Von Digital Detox hält der Autor wenig. Wichtig ist, dass wir lernen, uns eigenverantwortlich durch die digitale Welt zu steuern. Zur Erledigung anspruchsvoller Aufgaben empfiehlt er eine tägliche Tiefe Stunde der Konzentration. Nach spätestens 60 Minuten sollten wir eine Erholungspause einlegen. Viele kurze Pausen sind besser als wenige lange Pausen. Wir sollten uns in den Pausen bewegen, statt im Internet zu surfen oder zum Handy zu greifen.
Kreativität und das Ruhezustandsnetzwerk
Kreativität basiert auf unserer Fähigkeit zum Assoziieren, also Informationen miteinander zu verknüpfen und zueinander in Bezug zu setzen. Es herrscht heute kein Mangel an Bausteinen, sondern ein Mangel an Zeit und Ruhe, sie zu verarbeiten. Kreativität hilft gegen Stress.
Eine Studie hat ergeben, dass unser Geist 47 Prozent unserer Wachzeit im Reich der Fantasie unterwegs ist. Die Wissenschaftler sprechen von mind wandering (Tagträumen). Das reizunabhängige Denken bringt auch neue Perspektiven und Lösungsansätze für konkrete Probleme und unsere Zukunft hervor. Das Ruhezustandsnetzwerk ermöglicht uns, eine Verbindung zwischen unserer Umwelt und unseren Bedürfnissen, Emotionen und Anliegen herzustellen.
Die Angst vor der Leere im Kopf
Die meisten von uns haben Angst vor Leere im Kopf - wir setzen sie gleich mit Langeweile. Wir sind evolutionsbedingt so geeicht, dass wir immer auf Gefahren aus unserer Umwelt gefasst sind. Generell wird Leere von Menschen als Bedrohung erlebt.
Um Leere in den Kopf zu bekommen, gibt es verschiedene Methoden. Es ist wichtig, die Leere aktiv einzuschalten, die kommt nicht ohne weiteres.

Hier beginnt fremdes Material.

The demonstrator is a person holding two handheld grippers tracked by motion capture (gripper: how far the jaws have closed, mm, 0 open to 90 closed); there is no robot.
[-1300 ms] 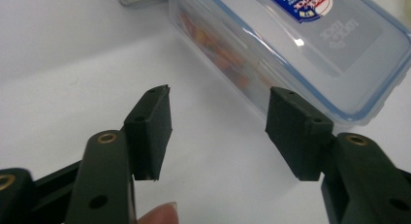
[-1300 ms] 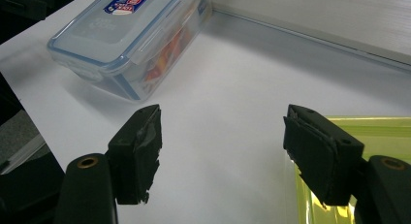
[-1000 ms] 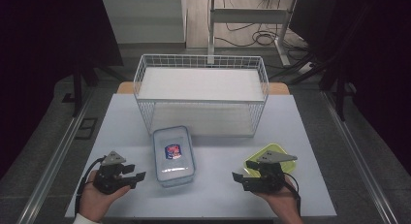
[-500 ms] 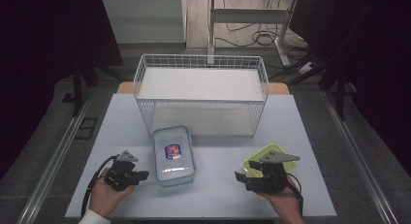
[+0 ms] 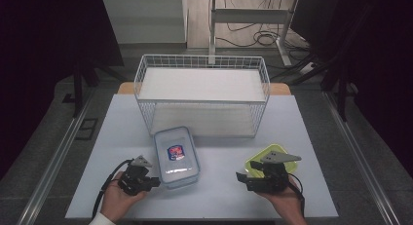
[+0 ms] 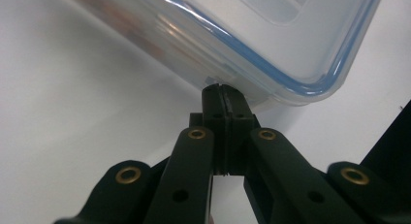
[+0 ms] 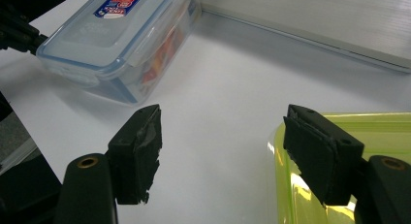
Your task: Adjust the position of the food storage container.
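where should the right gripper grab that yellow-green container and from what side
Take the yellow-green container by its near left rim, coming in low from the person's side. The right gripper is open, its right jaw already over that rim and its left jaw over bare table. The container lies flat with a thin raised edge, so one jaw inside and one outside the wall looks the likeliest hold.

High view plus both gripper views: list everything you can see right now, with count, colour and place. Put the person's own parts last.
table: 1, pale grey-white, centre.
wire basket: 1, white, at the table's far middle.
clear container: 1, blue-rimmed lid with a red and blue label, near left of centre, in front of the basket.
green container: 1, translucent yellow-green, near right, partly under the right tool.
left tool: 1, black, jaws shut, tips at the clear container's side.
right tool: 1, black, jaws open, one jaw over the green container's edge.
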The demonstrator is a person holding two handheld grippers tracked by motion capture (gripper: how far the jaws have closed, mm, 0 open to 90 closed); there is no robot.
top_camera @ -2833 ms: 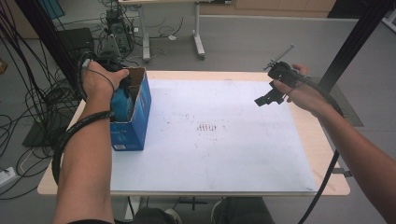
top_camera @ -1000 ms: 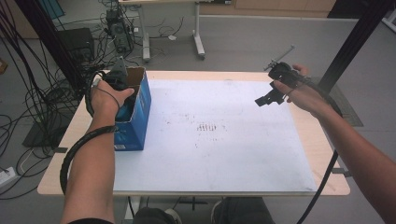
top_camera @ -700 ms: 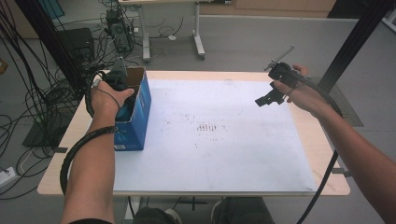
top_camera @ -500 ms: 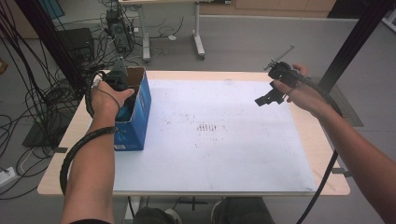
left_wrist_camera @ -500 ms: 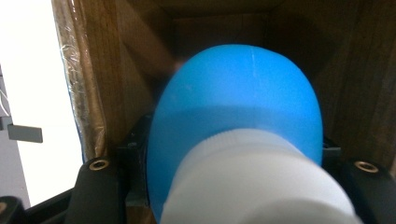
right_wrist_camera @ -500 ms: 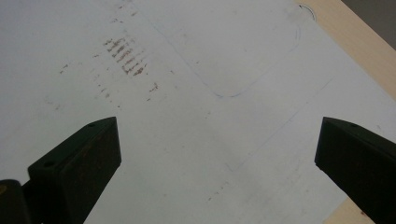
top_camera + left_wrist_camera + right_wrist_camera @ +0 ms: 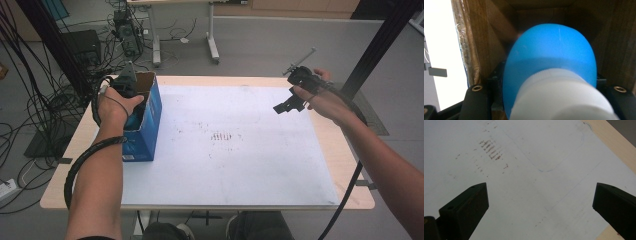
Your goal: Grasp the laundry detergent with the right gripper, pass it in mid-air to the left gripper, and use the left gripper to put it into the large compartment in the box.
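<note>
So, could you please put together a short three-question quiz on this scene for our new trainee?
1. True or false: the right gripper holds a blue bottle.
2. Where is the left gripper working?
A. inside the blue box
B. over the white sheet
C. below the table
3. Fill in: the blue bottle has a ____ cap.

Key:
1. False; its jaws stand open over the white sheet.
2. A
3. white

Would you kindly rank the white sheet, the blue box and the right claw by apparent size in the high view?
1. white sheet
2. blue box, partly hidden by the forearm
3. right claw, raised nearer the camera, yet plainly smallest
</note>
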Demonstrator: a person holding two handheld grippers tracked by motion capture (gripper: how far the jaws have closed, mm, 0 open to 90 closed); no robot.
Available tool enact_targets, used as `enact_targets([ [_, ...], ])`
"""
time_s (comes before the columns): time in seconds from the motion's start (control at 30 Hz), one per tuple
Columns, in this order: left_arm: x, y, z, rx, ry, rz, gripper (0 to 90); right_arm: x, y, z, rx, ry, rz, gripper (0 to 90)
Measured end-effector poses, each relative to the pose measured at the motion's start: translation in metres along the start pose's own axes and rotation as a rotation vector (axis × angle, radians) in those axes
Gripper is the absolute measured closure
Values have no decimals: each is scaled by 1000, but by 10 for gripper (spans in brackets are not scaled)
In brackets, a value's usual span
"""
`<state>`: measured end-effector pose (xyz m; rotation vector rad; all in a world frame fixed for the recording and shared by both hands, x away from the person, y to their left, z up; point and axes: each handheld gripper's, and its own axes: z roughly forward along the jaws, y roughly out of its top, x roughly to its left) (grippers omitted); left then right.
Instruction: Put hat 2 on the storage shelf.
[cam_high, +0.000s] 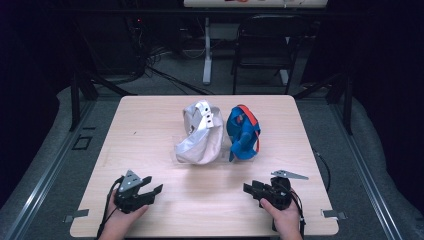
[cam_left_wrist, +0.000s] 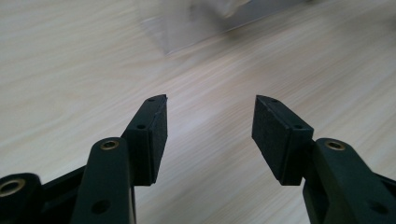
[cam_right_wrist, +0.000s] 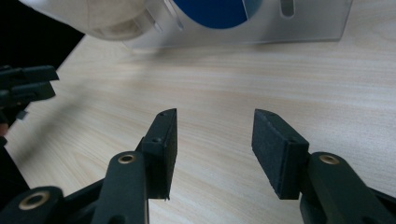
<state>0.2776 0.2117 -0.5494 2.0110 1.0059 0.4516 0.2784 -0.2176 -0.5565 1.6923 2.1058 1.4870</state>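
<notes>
Wooden worktop (cam_high: 150, 130) is carrying a white cap (cam_high: 199, 134) and a blue cap (cam_high: 243, 132), while the left gripper (cam_high: 150, 186) and right gripper (cam_high: 250, 188) are sitting spread apart, holding nothing.

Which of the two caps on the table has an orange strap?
The blue cap, the right one in the high view, has the orange strap; the beige cap beside it has none.

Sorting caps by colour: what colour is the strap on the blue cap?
Orange, across the blue cap; clearest in the high view.
</notes>
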Motion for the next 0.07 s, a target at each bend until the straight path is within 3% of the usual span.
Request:
enact_targets([
  [0.07, -16, 12, 7, -6, -25, 52, 462, -2, 1, -4, -28, 23, 28, 507],
])
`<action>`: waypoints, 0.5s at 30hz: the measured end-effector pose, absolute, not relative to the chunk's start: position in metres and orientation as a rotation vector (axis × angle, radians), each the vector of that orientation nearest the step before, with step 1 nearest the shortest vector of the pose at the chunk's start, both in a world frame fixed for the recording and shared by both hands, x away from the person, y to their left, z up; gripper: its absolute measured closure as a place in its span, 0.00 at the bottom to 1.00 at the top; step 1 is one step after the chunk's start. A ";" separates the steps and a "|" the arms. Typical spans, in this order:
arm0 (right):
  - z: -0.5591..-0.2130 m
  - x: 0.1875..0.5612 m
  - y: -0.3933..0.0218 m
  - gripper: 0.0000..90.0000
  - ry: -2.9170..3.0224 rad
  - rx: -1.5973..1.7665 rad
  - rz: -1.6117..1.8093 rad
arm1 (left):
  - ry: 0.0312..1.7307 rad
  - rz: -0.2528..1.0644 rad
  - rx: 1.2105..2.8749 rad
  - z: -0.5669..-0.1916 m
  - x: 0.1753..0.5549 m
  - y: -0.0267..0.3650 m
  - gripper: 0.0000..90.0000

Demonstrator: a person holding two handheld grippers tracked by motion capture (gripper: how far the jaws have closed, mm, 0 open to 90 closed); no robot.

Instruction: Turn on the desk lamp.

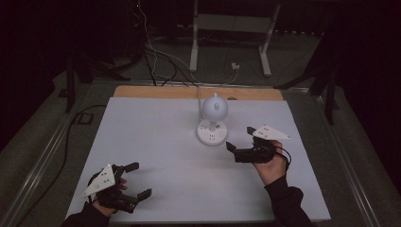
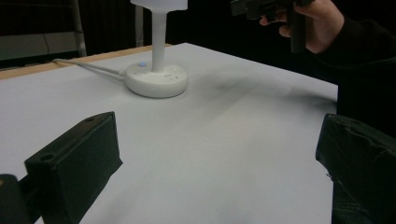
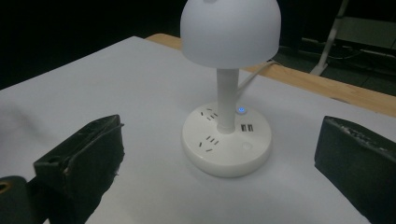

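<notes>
1. High view: right gripper (image 1: pixel 242 142) spread wide, holding nothing, aimed at lamp (image 1: pixel 213 120) mid-table, just short of its base, not touching. Left gripper (image 1: pixel 138 179) also wide open and empty, at near-left corner of white table (image 1: pixel 156 142), well apart from lamp.
2. Left gripper view: jaws far apart w/ bare table between; lamp base (image 2: pixel 156 80) stands farther off, blue light on. Other hand (image 2: pixel 317 23) w/ its gripper top right.
3. Right gripper view: jaws wide, nothing gripped; lamp upright between them but beyond the tips, cord (image 3: pixel 254 70) trailing to far edge.
</notes>
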State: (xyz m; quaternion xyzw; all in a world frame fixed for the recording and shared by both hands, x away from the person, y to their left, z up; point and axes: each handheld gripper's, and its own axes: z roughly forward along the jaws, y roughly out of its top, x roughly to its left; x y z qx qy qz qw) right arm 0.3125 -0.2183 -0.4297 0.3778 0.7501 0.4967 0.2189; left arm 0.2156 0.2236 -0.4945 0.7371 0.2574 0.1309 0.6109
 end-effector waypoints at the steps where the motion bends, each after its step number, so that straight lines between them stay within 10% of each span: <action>1: -0.430 0.312 -0.218 0.01 2.076 1.045 1.375 | 0.594 0.302 1.701 -0.494 0.216 0.224 0.01; 15: -0.442 0.337 -0.205 0.01 2.093 1.059 1.353 | 0.600 0.292 1.693 -0.495 0.216 0.224 0.00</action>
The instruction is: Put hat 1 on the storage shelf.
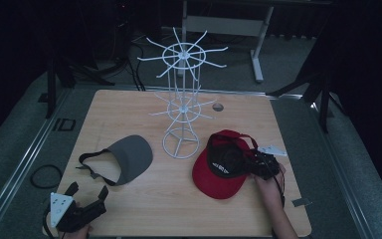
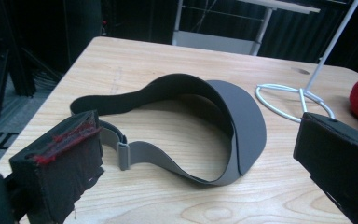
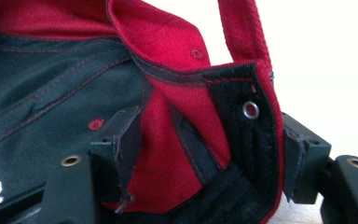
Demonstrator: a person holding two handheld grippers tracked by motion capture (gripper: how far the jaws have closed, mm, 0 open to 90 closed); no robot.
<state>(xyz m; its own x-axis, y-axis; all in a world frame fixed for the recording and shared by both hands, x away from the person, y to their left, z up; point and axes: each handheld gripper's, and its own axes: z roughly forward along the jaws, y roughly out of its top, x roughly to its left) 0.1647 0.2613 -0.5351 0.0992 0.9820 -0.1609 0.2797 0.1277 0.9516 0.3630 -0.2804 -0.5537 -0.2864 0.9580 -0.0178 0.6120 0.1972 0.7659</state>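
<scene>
A red cap is lying right of the white wire rack on the worktop; the right tool is pinching its rim (back edge). The left tool, spread, is pointing at a grey visor.

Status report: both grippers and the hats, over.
Right gripper shut on red cap, gripping its side. Left gripper open, short of grey visor. White wire rack stands between the hats, nothing hung.

The high view is dim and bluish, its surroundings sinking to black from nine to three o'clock. The left gripper view is brighter, its near jaws soft. In the right gripper view the background blows out white at two o'clock.
</scene>
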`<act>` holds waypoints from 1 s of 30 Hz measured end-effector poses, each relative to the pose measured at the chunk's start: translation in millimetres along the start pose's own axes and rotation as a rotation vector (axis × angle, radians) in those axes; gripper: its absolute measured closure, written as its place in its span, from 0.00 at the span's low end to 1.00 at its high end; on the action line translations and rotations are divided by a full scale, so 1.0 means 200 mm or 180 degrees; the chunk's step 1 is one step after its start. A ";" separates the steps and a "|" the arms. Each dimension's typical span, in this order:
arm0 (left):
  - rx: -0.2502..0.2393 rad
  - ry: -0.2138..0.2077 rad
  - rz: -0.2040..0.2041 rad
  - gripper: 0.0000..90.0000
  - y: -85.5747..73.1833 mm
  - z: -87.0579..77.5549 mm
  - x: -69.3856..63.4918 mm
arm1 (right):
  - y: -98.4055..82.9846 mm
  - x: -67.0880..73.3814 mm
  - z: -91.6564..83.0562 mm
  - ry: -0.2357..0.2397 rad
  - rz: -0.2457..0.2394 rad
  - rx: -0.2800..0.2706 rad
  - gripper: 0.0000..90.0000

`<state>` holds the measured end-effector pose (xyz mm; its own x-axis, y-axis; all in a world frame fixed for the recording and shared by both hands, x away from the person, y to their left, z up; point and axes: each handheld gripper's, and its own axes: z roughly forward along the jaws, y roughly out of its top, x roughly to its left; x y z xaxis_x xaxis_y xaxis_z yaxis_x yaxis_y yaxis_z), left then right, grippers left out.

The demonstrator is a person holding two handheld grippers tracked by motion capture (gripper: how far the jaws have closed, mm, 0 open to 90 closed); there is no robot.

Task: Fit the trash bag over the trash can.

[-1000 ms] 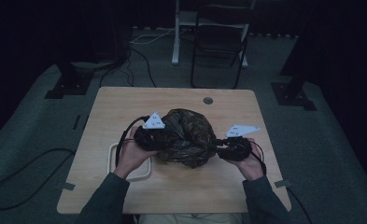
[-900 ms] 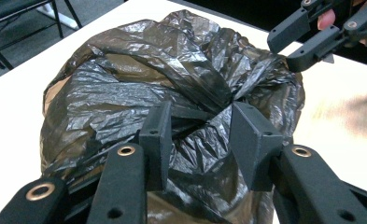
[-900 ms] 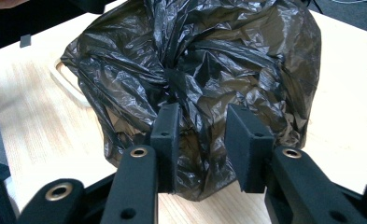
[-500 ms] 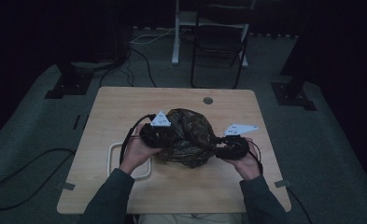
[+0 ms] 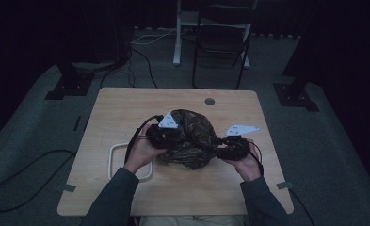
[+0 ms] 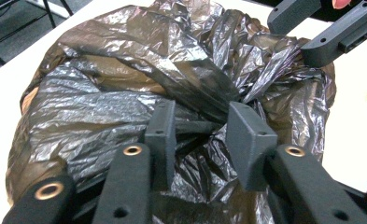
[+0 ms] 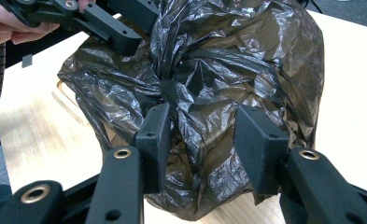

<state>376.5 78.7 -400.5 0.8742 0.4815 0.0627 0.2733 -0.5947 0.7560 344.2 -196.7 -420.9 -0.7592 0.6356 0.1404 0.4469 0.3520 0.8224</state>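
High view, bag: a crumpled dark bag sits mid-table, bulging, its long axis running roughly left to right between the two hands.
High view, left gripper: the left gripper presses into the bag's left flank, hand behind it.
High view, right gripper: the right gripper meets the bag's right, near edge; both sit about equally close, one on each side.
High view, rest: a white loop lies on the table by the left forearm; a chair stands beyond the far edge.
Left gripper view, jaws: they stand apart and have just been closing; a twisted ridge of film lies between them, but the pads do not yet look pressed on it.
Left gripper view, bag: the plastic lies dead ahead and under the jaws, its gathered neck running away toward the other gripper at top right.
Right gripper view, jaws: parted, film bulging between them; I judge no firm pinch, since the pads sit off the plastic at each side.
Right gripper view, bag: the bag is straight in front, the knot-like gather just above the left pad, slightly off-centre.
Key relation: the gather lies between the two claws, on the line joining them; the left one looks better centred on it.
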 end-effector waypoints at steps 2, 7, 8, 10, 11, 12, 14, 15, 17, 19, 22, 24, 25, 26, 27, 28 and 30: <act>0.0007 -0.0001 -0.0001 0.73 0.01 0.01 0.00 | 0.00 0.00 0.00 0.0004 0.0002 -0.0001 0.63; 0.0042 0.0000 0.0001 0.71 0.03 0.03 0.01 | 0.00 0.00 0.00 0.0016 0.0019 -0.0006 0.63; 0.0042 -0.0003 -0.0010 0.70 0.03 0.04 0.01 | 0.00 0.00 0.00 0.0022 0.0019 -0.0006 0.63; 0.0062 -0.0004 -0.0014 0.68 0.03 0.05 0.01 | 0.00 0.00 0.00 0.0026 0.0021 -0.0007 0.64; 0.0086 -0.0002 -0.0005 0.68 0.03 0.06 0.01 | -0.01 0.00 0.00 0.0028 0.0022 -0.0009 0.64; 0.0101 0.0001 0.0008 0.67 0.03 0.06 0.01 | -0.01 -0.01 0.00 0.0033 0.0025 -0.0013 0.64; 0.0126 0.0000 0.0007 0.67 0.04 0.08 0.01 | -0.01 -0.01 0.00 0.0046 0.0035 -0.0015 0.64; 0.0130 -0.0004 0.0007 0.67 0.04 0.08 0.02 | -0.01 -0.01 0.00 0.0049 0.0039 -0.0016 0.65; 0.0143 -0.0007 0.0001 0.67 0.04 0.09 0.02 | -0.01 -0.01 0.00 0.0057 0.0038 -0.0018 0.65; 0.0166 -0.0002 -0.0006 0.67 0.04 0.10 0.02 | -0.01 -0.01 0.00 0.0062 0.0042 -0.0019 0.66; 0.0204 -0.0003 -0.0009 0.66 0.04 0.11 0.03 | -0.01 -0.01 0.00 0.0061 0.0043 -0.0017 0.66; 0.0237 0.0003 -0.0013 0.65 0.04 0.12 0.04 | -0.01 -0.01 0.00 0.0063 0.0046 -0.0018 0.66; 0.0247 0.0003 -0.0016 0.65 0.04 0.12 0.04 | -0.01 -0.01 0.00 0.0064 0.0047 -0.0018 0.66; 0.0247 0.0003 -0.0016 0.65 0.04 0.12 0.04 | -0.01 -0.01 0.00 0.0064 0.0047 -0.0018 0.66; 0.0267 0.0002 -0.0019 0.65 0.04 0.13 0.04 | -0.01 -0.01 0.00 0.0066 0.0048 -0.0018 0.66; 0.0285 -0.0001 -0.0014 0.65 0.04 0.14 0.04 | -0.01 -0.01 0.00 0.0065 0.0048 -0.0018 0.67; 0.0324 -0.0005 -0.0012 0.64 0.04 0.15 0.05 | -0.01 -0.01 0.00 0.0067 0.0050 -0.0017 0.67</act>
<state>398.9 58.6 -412.7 0.8738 0.4828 0.0589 0.3158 -0.6553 0.6862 345.2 -199.3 -423.2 -0.7618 0.6265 0.1648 0.4564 0.3385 0.8229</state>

Neurowissenschaftliche Forschung zu Depressionen und Verhalten
Die Neurowissenschaftlerin Hanna Hörnberg sucht nach molekularen und zellulären Veränderungen, die bei Depression oder Entwicklungsstörungen in Nervenzellen auftreten - und will Wissen schaffen, das bei der Diagnose helfen und Menschen unterstützen kann. Sie beobachtet das Verhalten von Mäusen und sucht nach biologischen Unterschieden zwischen den Hirnen jener Mäuse, die eher gestresst reagieren, und solcher, die sich eher entspannt verhalten.
Hörnberg fand heraus, dass bei dem veränderten Sozialverhalten der Mäuse ein Protein eine entscheidende Rolle spielt: Neuroligin-3. In der Zukunft könnte diese Erkenntnis helfen, neue Behandlungsmöglichkeiten für Menschen mit neurologischen Entwicklungsstörungen zu entwickeln.
Resilienz: Gestärkt aus Krisen hervorgehen
Resilienz ist die Fähigkeit, schwierige Lebenssituationen und Krisen unter Rückgriff auf eigene Ressourcen zu meistern.